UTF-8 and UTF-16

garynewport · Dec-06-2022, 07:09 PM

I encountered an interesting problem in that PowerShell under Windows 11 will create any new file as UTF-16 instead of UTF-8. It is possible to set Powershell to act otherwise but this would require everyone to do this, if your code was to be used more widely.

I am reading in a file with over 30000 lines of data; in fact I am reading in several files, each with 30000 lines of data.

I open the file and then check each line for a keyword. If the keyword exists, I carry out some operation (what this is isn't relevant to this query).

My base code looks like this:

        
              keyword = "hydro"                                                                                   # Create an empty Numpy 2D array of 0 rows and 8 columns; all of the data type float
     
    file = open(datafile)
     
    for line in file:
        if keyword.casefold() in line.casefold():

All solutions require a reading in of the line, using a try/except statement, and, on an error, converting the line to UTF-8 or instructing the system to read it in as UTF-16. I do not want to read in each line; this'd add lots of time.

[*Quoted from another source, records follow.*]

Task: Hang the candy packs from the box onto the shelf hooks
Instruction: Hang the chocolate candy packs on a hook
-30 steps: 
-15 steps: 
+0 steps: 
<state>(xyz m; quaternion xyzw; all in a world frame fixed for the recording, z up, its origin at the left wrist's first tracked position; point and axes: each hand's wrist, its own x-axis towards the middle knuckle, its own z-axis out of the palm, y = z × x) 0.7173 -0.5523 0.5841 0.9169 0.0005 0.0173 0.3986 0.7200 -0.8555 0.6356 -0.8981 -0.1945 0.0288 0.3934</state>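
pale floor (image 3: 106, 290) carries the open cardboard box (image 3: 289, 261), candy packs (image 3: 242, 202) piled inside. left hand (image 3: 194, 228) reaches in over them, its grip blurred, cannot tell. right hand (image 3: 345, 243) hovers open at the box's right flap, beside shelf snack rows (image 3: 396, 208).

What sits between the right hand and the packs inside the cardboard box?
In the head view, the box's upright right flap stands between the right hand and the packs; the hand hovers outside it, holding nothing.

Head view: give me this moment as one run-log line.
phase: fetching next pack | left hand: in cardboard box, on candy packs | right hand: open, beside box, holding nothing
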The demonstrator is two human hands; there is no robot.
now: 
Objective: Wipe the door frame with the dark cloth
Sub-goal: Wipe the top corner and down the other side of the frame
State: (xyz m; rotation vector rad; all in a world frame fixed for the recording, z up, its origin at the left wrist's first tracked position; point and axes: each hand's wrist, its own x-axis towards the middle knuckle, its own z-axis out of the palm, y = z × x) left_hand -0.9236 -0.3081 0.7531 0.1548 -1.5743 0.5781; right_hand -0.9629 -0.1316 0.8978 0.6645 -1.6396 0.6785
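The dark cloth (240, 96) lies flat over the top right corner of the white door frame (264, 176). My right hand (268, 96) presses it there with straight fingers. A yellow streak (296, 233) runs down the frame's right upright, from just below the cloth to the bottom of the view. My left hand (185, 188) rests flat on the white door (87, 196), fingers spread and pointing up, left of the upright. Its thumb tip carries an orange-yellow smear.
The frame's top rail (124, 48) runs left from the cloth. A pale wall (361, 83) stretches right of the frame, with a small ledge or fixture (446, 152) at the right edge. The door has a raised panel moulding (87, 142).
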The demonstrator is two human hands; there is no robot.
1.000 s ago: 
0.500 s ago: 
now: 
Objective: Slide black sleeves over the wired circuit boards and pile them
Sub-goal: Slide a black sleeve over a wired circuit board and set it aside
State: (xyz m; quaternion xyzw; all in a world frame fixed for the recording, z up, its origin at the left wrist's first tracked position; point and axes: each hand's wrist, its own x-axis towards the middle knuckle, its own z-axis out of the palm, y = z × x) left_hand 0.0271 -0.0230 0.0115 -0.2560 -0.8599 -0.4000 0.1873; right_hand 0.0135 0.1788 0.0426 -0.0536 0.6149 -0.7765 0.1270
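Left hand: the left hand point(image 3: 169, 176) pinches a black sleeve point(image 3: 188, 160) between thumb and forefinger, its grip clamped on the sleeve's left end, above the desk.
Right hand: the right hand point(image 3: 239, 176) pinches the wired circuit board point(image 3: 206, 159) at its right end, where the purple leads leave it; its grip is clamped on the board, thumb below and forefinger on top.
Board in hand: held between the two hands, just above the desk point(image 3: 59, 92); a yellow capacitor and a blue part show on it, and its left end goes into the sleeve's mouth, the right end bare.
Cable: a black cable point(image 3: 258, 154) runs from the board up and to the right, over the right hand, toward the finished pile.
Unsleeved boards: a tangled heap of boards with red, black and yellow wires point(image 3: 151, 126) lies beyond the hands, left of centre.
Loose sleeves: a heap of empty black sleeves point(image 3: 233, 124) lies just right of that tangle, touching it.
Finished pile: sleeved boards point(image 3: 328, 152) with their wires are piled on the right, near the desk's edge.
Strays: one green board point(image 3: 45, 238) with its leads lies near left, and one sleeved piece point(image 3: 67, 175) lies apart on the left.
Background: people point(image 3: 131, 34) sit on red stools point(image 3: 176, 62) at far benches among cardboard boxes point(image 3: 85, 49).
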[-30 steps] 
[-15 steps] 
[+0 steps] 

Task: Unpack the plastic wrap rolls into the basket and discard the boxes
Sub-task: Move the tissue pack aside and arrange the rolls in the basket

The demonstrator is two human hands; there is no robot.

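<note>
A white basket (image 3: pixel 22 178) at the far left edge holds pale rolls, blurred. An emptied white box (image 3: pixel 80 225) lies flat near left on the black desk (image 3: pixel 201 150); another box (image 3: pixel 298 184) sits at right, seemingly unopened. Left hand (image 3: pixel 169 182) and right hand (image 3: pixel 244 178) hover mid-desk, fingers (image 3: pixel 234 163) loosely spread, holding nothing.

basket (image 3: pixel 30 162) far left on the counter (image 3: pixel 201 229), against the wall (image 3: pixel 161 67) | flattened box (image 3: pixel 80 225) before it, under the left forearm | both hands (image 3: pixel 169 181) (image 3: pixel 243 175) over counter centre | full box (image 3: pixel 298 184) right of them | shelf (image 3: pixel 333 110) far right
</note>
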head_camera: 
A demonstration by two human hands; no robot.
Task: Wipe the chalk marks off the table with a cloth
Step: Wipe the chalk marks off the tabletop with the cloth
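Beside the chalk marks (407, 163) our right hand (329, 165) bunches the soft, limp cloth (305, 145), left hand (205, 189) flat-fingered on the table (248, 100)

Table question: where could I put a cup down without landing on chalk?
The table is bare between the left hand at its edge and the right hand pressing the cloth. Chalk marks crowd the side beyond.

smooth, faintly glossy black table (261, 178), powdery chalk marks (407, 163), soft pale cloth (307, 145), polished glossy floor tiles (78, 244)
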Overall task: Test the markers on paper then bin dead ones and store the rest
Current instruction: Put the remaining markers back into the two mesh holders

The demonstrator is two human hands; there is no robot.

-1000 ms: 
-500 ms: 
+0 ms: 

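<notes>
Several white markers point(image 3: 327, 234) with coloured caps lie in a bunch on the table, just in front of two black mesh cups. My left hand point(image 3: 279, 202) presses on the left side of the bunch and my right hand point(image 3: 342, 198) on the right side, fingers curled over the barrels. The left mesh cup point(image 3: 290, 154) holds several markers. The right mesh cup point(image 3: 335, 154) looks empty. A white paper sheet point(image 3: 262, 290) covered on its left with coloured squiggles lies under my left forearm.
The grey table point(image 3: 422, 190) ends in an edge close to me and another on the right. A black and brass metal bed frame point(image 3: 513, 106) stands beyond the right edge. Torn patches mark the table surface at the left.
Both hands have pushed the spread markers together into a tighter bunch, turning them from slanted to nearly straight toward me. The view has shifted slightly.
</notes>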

I could set encoding to UTF-8 and ignore errors, but then the UTF-16 isn't read in by Python correctly; the "hydro" instruction is ignored and/or the data is incorrect.

How would I identify the file's encoding and open accordingly?

**deanhystad** · (This post was last modified: Dec-06-2022, 08:16 PM by deanhystad.)

Why are you asking a windows powershell question on a Python forum?

Oops! Misread. You want to allow for different encodings. That is a Python question. You could use chardet.

https://pypi.org/project/chardet/

garynewport · Dec-06-2022, 08:41 PM

(Dec-06-2022, 08:16 PM)deanhystad Wrote: Why are you asking a windows powershell question on a Python forum?

Oops! Misread. You want to allow for different encodings. That is a Python question. You could use chardet.

https://pypi.org/project/chardet/

No problem, I wanted to give context so that future problem-seekers could see what the issue might be for them (it took me some time to identify the problem with powershell, and not with either of my programs).

I did see chardet but this will detect all encodings, through an exhaustive language check of the data file. Since there is no language in the data files chardet is unlikely to work (it is a confidence algorithm).

Since I know the data that my program is using and the only situation my program will face is either UTF-8 or UTF-16, I need a way of identifying this as quickly as possible.

I can't see where the encoding is recorded in the file's metadata; the only thing I have is the error.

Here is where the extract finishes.